Niño de las Marianas
¿Quién es Niño de las Marianas?
Luis López Benítez, conocido artísticamente como el Niño de las Marianas, nació en Sevilla en 1889. Su apodo procede precisamente del palo que lo hizo célebre, las marianas, un cante poco frecuentado que él convirtió en seña de identidad. Está considerado uno de los grandes cantaores payos de su generación, con una voz y un estilo lo bastante personales como para ganarse fama de gran estilista dentro de un flamenco dominado en buena parte por familias gitanas.
Trayectoria
En 1910 se trasladó a Madrid para grabar una serie de discos, acompañado a la guitarra por Ramón Montoya, uno de los tocaores más influyentes de la época.

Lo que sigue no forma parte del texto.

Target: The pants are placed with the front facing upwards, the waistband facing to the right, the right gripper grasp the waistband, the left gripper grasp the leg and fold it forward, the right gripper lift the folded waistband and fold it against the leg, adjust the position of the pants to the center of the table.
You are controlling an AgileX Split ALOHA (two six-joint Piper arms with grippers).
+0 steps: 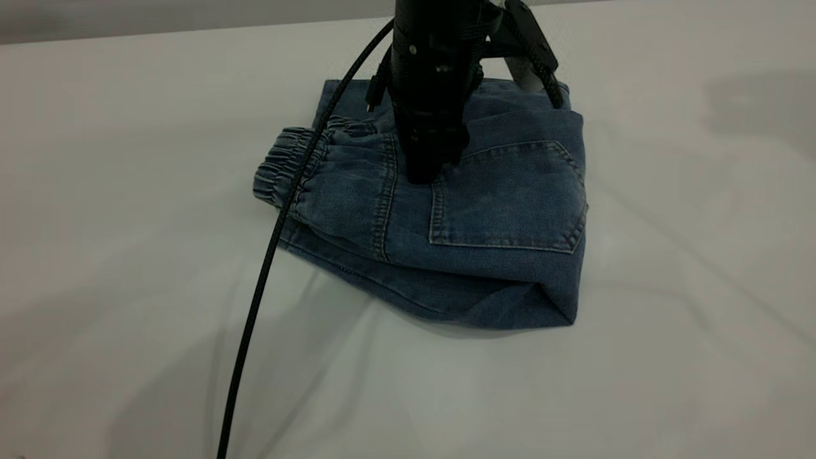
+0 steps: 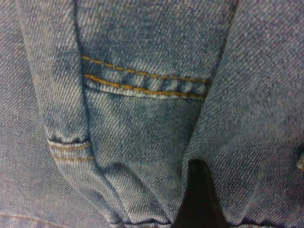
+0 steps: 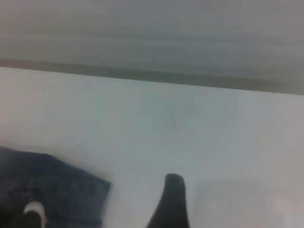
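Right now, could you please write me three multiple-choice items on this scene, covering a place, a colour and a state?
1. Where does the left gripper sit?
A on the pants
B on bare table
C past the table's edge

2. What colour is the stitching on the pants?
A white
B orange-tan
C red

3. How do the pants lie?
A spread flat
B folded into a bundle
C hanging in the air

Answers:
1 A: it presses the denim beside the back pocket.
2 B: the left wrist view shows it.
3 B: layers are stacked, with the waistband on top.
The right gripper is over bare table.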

Se movió con soltura entre teatros, fiestas íntimas y tabernas madrileñas, compartiendo escenario y grabaciones con figuras de primer nivel como Antonio Chacón, el Niño de Medina, Manuel Escacena y la Niña de los Peines. Su carrera trascendió incluso las fronteras españolas: llevó su cante a Hispanoamérica dentro del espectáculo “Tapices españoles”. Se retiró en la década de 1950, tras años de reconocimiento y cariño por parte del público y de sus compañeros de profesión.
Palos y discografía
Además de las marianas, creó por su cuenta la asturianada, un estilo que, según los especialistas, nunca volvió a interpretarse con la misma personalidad tras su retirada. Dominaba también las tarantas y las malagueñas, y era capaz de recrear con fidelidad el repertorio de maestros anteriores como El Canario, El Fósforo, Enrique el Mellizo y el propio Antonio Chacón, lo que confirma su reputación de gran estilista y conocedor de la tradición.
Legado
Falleció en Madrid en 1963. Su legado más visible fue familiar: fue padre del reconocido guitarrista Luis Maravilla, que continuó ligado al mundo del flamenco durante décadas. Dentro de la historia del cante, se le recuerda sobre todo por su capacidad de crear estilos propios —las marianas y la asturianada— en un terreno muy poco transitado por otros cantaores de su tiempo.